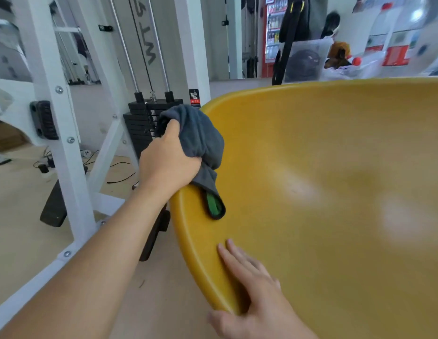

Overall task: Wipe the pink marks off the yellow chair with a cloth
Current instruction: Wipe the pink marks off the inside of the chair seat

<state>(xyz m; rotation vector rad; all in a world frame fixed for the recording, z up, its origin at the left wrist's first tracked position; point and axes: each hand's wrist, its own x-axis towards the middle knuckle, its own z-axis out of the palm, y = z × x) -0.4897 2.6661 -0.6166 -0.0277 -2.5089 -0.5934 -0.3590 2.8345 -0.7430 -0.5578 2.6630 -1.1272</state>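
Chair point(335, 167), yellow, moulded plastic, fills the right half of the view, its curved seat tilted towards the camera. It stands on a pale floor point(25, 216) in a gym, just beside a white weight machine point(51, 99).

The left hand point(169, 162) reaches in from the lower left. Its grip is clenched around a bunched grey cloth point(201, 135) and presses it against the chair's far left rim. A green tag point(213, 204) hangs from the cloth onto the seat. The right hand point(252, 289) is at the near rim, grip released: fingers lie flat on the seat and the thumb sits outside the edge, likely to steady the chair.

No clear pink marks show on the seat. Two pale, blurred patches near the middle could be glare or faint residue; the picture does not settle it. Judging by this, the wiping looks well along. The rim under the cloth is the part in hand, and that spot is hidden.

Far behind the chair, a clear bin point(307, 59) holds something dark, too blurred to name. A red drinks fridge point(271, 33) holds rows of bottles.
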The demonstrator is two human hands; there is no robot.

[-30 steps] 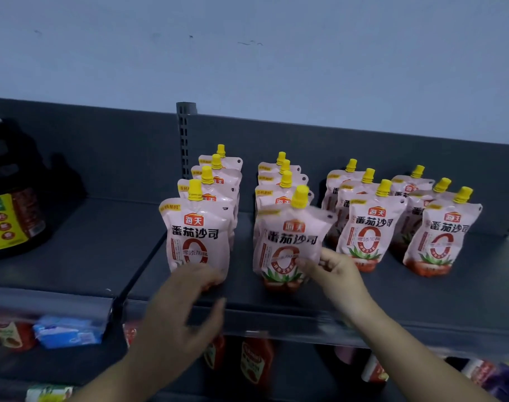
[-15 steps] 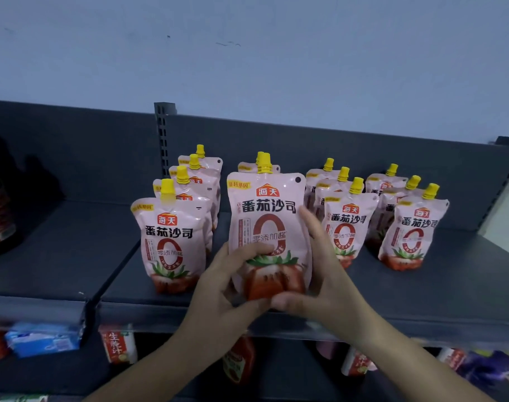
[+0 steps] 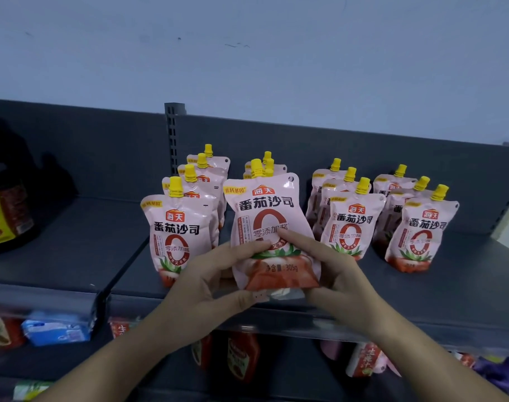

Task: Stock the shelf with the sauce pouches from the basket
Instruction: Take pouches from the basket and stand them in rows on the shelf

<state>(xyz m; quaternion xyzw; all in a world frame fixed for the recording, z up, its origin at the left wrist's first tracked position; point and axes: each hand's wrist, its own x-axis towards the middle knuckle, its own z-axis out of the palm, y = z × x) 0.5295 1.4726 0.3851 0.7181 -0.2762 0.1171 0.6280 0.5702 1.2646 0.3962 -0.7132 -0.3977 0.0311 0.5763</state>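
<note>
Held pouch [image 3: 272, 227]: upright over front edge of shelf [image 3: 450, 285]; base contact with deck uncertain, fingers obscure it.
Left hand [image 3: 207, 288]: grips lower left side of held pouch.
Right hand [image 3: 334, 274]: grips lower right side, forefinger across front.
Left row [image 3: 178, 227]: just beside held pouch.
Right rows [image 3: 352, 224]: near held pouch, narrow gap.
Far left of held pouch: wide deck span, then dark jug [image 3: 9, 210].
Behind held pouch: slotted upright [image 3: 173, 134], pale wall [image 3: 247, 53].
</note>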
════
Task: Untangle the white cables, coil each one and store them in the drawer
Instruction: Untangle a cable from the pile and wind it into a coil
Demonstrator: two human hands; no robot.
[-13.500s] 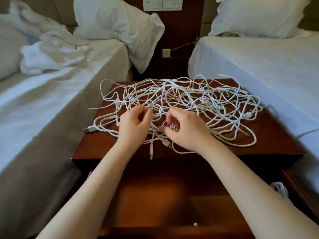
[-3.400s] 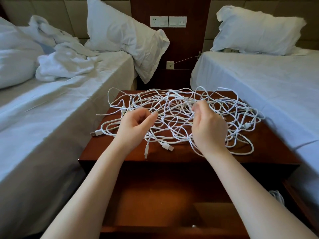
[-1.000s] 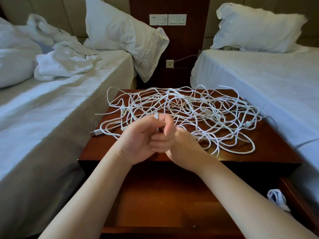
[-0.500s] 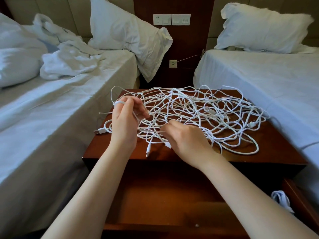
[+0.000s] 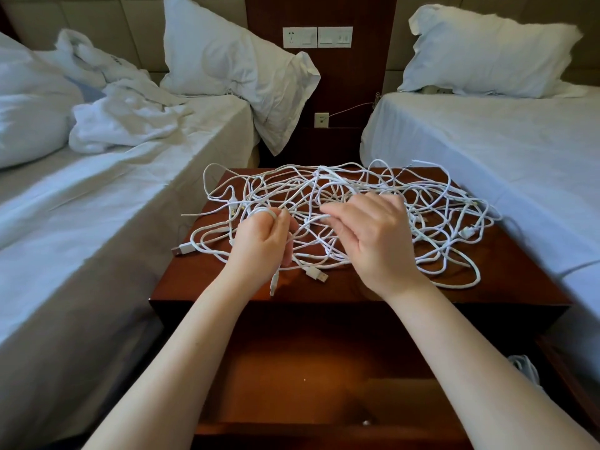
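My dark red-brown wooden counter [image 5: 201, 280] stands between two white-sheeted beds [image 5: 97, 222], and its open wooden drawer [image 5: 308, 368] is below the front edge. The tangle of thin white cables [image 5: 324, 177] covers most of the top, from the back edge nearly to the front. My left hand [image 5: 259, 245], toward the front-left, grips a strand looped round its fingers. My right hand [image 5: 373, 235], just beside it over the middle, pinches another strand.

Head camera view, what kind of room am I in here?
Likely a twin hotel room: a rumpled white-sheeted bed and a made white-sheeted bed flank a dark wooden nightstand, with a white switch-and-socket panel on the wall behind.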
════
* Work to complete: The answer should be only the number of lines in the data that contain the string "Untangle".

* Response area: 2